**WORK TO BE COMPLETED:**
Using the data below, return the stretch from the line that contains "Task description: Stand" through the line that contains "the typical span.", both included, exactly as it stands and nothing beyond it.

EXERCISE INPUTS below:

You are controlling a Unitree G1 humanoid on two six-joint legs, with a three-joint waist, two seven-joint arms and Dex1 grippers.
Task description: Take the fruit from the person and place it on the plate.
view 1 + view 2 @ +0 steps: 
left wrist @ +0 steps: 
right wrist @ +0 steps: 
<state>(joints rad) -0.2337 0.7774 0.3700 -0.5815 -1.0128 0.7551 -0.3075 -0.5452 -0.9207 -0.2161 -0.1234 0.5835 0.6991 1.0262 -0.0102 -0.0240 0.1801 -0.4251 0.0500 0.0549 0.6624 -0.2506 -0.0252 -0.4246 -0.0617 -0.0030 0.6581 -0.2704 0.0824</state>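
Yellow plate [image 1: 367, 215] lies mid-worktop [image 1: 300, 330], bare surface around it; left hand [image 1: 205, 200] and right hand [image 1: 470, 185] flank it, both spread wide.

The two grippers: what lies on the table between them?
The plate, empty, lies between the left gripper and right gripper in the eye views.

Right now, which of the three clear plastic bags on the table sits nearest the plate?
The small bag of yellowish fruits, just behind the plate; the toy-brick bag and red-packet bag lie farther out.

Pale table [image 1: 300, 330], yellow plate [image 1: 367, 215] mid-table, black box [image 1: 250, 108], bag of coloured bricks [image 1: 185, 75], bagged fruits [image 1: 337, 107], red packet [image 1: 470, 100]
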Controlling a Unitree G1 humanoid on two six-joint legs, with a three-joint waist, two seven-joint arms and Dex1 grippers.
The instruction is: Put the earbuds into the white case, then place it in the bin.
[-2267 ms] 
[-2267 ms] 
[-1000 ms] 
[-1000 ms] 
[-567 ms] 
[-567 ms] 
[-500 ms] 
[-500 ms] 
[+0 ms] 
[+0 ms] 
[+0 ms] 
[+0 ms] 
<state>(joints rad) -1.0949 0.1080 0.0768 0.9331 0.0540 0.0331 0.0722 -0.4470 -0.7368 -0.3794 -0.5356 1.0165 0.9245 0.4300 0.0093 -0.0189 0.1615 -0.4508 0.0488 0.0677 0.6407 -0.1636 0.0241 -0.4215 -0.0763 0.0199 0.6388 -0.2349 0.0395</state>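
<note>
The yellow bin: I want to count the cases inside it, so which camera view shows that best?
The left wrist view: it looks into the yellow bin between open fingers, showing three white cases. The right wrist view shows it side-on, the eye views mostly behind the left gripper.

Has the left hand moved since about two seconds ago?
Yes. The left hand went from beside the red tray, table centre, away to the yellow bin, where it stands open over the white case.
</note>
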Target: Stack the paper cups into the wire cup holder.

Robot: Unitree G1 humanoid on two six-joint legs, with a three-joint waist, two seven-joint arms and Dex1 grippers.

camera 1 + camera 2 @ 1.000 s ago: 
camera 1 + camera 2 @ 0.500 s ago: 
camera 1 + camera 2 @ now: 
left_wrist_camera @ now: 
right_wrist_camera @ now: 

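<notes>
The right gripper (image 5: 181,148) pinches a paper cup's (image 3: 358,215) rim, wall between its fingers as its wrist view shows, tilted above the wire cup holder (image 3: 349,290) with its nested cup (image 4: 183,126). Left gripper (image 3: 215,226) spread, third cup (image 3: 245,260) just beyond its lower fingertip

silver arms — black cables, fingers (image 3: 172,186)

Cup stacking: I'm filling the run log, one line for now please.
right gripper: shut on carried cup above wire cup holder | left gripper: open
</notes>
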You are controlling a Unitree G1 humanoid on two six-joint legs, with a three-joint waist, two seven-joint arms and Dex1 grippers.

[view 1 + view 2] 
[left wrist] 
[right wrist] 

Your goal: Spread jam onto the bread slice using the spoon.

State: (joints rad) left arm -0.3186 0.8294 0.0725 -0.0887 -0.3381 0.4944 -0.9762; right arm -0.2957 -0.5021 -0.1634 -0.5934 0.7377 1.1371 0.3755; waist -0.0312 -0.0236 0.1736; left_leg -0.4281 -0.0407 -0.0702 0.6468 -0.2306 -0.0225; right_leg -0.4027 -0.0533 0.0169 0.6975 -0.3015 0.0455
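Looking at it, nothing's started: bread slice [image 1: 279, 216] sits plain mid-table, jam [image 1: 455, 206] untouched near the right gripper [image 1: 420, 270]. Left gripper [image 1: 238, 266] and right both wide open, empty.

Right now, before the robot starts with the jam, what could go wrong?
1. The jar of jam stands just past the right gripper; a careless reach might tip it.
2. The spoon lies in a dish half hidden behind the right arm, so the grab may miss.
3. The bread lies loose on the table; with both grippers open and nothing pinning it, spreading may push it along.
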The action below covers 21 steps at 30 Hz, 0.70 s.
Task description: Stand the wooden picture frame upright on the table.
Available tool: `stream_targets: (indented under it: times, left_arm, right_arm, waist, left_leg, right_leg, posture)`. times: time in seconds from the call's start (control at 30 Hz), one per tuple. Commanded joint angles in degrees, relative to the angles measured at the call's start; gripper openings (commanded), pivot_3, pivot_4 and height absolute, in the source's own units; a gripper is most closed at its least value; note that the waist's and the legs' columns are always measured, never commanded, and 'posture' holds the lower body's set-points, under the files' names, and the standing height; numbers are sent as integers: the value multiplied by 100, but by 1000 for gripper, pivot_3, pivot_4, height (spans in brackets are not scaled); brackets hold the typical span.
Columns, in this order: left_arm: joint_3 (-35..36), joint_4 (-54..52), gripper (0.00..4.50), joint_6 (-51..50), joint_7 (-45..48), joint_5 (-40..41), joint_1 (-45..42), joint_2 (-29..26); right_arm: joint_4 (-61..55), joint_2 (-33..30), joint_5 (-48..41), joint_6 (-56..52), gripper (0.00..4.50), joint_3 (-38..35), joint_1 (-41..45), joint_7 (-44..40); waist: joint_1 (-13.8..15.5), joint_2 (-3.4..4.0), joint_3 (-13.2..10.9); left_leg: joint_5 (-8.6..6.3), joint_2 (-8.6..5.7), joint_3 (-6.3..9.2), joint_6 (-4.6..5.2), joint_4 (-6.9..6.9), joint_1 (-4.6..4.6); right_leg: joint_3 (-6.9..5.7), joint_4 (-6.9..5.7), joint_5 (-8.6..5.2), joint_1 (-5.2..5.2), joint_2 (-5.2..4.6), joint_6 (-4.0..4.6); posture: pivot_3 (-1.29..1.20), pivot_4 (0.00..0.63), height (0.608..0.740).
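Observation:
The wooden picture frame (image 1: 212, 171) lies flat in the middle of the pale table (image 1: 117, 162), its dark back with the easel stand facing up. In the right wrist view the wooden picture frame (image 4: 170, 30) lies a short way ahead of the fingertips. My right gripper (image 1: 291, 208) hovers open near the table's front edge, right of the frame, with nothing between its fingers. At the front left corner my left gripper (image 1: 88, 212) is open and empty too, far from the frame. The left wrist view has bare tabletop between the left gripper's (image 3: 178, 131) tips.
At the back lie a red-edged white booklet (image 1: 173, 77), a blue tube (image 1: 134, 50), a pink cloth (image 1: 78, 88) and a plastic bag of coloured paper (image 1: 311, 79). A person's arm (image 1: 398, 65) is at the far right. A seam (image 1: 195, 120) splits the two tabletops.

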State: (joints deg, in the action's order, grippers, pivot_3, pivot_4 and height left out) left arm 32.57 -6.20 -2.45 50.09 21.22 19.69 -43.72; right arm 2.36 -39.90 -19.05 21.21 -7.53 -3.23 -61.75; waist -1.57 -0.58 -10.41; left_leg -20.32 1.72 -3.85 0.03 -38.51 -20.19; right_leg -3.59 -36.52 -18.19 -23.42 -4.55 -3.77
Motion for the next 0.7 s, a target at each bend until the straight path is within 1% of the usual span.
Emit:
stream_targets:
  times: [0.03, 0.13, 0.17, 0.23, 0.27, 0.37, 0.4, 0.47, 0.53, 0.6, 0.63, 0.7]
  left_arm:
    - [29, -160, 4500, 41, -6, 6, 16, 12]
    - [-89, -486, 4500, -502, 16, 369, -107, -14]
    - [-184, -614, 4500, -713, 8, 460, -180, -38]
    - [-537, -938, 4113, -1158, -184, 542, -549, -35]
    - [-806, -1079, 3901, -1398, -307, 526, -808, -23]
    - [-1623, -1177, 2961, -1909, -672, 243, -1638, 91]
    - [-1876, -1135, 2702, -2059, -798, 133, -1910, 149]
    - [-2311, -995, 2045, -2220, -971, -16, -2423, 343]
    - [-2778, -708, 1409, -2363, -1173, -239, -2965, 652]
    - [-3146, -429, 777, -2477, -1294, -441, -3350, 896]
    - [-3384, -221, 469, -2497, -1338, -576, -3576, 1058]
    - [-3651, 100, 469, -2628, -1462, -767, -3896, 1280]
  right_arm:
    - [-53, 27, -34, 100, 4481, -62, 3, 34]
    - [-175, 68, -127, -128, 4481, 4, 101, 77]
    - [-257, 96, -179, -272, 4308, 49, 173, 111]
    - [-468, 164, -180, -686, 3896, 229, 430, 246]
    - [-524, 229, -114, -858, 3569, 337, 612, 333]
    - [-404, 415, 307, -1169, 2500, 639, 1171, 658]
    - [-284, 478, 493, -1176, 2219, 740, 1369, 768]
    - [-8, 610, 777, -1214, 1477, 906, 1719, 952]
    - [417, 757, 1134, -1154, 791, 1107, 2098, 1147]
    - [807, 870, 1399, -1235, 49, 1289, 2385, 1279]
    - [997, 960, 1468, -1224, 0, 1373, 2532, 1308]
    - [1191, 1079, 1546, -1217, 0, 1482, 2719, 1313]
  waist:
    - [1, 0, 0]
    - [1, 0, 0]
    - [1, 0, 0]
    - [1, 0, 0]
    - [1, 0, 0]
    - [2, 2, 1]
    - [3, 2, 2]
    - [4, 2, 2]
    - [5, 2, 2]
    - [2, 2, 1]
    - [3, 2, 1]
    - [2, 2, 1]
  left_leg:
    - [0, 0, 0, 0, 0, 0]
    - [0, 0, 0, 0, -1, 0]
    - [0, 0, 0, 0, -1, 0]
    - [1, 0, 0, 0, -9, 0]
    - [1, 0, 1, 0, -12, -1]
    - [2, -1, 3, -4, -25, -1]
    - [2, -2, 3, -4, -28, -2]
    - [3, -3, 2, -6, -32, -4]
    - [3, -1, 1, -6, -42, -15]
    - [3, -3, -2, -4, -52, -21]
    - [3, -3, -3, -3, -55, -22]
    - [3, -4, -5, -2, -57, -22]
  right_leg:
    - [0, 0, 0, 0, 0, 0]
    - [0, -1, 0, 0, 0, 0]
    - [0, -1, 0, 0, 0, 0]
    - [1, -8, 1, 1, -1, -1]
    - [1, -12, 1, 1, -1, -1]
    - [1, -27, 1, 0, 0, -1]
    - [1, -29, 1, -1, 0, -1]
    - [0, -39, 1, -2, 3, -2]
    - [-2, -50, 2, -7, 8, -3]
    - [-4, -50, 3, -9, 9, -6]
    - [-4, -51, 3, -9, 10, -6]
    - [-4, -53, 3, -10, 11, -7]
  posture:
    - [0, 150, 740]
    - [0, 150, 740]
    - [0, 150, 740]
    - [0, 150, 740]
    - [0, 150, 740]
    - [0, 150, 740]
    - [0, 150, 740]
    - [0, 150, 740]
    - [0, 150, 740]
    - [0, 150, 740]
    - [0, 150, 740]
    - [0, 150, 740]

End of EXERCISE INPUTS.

**RESULT:**
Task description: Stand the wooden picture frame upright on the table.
Available tool: `stream_targets: (indented under it: times, left_arm, right_arm, waist, left_leg, right_leg, posture)`. times: time in seconds from the call's start (control at 30 Hz), one per tuple. Commanded joint angles in degrees, relative to the angles measured at the call's start; gripper openings (commanded), pivot_3, pivot_4 and height absolute, in the source's own units; a gripper is most closed at its least value; note that the waist's and the legs' columns are always measured, never commanded, and 'posture' holds the lower body's set-points, under the files' names, and the standing height; numbers are sent as integers: the value multiplied by 100, but by 1000 for gripper, pivot_3, pivot_4, height (spans in brackets are not scaled); brackets hold the typical span.

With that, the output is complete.